The techniques frequently used to solve the key equation include the Berlekamp-Massey algorithm, the Euclidean algorithm, and the continuous-fraction algorithm. Compared to the other two algorithms, the Berlekamp-Massey algorithm is generally considered to be the one with the smallest hardware complexity. The detailed description of the Berlekamp-Massey algorithm is explained in Chapter 7 of the Berlekamp reference cited above and the article by J. L. Massey, Shift-Register Synthesis and BCH Decoding, IEEE Transaction on Information Theory, IT-15:122-127, 1969. An inversionless Berlekamp-Massey algorithm was proposed by Burton to eliminate the costly finite-field inverters (FFIs). H. O. Burton, Inversionless Decoding of Binary BCH Codes, IEEE Transaction on Information Theory, IT-17:464-466, 1971.
Prior art technologies applied the traditional Berlekamp-Massy algorithm (or variation thereof) for the calculation of the error locator polynomial and the error evaluator polynomial, and designed circuits based upon these algorithms. However, each of these algorithms require a large number of finite-field multipliers (FFM) and perhaps a finite-field inverters (FFI).
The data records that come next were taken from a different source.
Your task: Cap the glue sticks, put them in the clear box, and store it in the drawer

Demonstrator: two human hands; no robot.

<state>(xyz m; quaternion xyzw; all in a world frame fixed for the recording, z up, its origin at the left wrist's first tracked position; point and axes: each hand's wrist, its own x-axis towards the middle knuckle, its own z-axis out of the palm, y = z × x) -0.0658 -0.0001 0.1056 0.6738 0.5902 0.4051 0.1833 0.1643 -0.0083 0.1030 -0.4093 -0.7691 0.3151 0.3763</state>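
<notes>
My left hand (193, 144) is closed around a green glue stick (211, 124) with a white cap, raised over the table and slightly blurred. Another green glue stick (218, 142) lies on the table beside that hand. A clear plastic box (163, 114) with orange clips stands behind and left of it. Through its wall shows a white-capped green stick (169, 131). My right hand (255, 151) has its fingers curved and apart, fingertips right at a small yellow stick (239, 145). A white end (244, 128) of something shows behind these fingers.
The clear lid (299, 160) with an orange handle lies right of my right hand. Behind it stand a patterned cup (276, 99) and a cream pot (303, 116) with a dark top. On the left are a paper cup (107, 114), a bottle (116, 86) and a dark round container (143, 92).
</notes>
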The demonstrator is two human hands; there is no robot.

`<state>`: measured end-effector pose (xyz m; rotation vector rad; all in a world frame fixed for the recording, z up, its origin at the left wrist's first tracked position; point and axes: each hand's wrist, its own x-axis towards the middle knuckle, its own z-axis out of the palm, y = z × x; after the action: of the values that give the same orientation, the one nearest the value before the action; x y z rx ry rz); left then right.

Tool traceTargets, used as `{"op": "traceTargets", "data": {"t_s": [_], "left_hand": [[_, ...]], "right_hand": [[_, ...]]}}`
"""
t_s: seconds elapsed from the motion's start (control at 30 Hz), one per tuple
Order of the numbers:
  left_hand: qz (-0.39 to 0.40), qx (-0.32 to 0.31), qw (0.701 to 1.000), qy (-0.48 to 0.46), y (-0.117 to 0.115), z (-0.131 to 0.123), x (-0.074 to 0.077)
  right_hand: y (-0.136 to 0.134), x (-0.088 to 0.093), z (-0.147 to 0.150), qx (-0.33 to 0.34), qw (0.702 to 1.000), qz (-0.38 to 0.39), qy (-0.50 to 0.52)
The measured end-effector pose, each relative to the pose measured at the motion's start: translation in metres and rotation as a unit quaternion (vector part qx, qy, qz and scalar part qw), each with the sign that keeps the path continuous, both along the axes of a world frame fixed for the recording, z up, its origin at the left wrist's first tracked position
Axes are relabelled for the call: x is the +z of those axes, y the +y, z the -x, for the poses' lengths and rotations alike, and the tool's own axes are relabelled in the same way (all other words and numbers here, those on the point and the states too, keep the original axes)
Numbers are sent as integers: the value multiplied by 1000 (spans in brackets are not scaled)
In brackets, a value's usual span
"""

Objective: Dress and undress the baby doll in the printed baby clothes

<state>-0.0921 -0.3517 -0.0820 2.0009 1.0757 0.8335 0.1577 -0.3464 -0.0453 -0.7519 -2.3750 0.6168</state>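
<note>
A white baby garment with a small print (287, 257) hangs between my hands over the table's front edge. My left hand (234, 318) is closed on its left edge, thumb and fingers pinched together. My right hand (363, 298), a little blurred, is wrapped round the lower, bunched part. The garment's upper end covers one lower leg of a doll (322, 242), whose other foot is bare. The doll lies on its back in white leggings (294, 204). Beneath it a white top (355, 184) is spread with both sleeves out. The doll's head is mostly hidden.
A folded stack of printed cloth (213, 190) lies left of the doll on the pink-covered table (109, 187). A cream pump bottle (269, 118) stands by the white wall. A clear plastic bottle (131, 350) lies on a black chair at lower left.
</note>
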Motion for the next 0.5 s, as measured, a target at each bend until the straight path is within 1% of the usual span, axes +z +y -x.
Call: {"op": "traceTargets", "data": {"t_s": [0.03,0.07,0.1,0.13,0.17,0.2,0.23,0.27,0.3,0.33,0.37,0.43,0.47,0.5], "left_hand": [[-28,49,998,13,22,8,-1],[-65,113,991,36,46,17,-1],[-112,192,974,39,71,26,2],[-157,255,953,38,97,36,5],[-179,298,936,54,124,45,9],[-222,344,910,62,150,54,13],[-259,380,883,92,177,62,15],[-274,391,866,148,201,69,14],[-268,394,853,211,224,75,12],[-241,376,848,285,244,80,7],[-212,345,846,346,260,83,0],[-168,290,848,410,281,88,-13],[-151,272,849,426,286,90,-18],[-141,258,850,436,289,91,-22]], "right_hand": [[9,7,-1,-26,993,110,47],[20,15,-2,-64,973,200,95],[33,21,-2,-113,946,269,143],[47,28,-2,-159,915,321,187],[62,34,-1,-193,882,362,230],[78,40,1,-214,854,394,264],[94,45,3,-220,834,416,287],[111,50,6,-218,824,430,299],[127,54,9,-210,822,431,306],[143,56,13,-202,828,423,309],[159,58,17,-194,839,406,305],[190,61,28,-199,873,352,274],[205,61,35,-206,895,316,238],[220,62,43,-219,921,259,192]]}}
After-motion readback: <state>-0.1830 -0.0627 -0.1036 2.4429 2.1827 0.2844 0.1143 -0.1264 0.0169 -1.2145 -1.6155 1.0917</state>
Each of the FFM's and FFI's translates into a hardware circuitry and real estate on an integrated circuit chip. Therefore, the goal here is to derive a method for solving of the polynomials in an efficient manner and to minimize the amount of circuitry required in the implementation of the algorithm. The number of FFM's and FFI's is typically a function of the variable t, which is a function of (N-k)/2. Table 1 illustrates the authors of the algorithms and the corresponding number of FFM's and FFI's for t equals
TABLE 1 ______________________________________ FFM's as a Reference function of t FFM's FFI's ______________________________________ Berlekamp 3t 24 1 Liu 2t - 1 17 1 Oh 2t 16 1 Reed 3(t + 1) 27 0 ______________________________________
As is listed in Table 1 in reference to error correction only (not errata), one implementation of the traditional Berlekamp-Massey algorithm (Berlekamp, U.S. Pat. No. 4,162,480) requires 3t or 24 FFM's and 1 FFI. In the article Architecture for VLSI Design of Reed-Solomon Decoders, IEEE Transactions on Computers, Vol. c-33, No. 2, February 1984, Liu demonstrated an algorithm requiring 2t-1 or 17 FFM's and 1 FFI. In U.S. Pat. No. 5,583,499, Oh et al. disclosed a circuitry requiring 2t or 16 FFM's and 1 FFI.
On the other hand, Reed et al. have shown that for algorithms where inversion is not required, the relatively complex FFI circuitry is not required as well. VLSI Design of Inverse-Free Berlekamp-Massey Algorithm, Reed, Shih, and Truong, IEE Proceedings-E, Vol. 138, No. 5, September 1991. However, although Reed's algorithm demonstrated the elimination of the FFI, the resulting algorithm required a greater number of FFM's, beyond 3t! For errata correction, the number of FFM's required are even higher, usually 2 times of the case for error correction.
Therefore, it would be desirable to have an inversionless method and apparatus that requires no FFIs and minimizes the number of FFMs in the implementation thereof.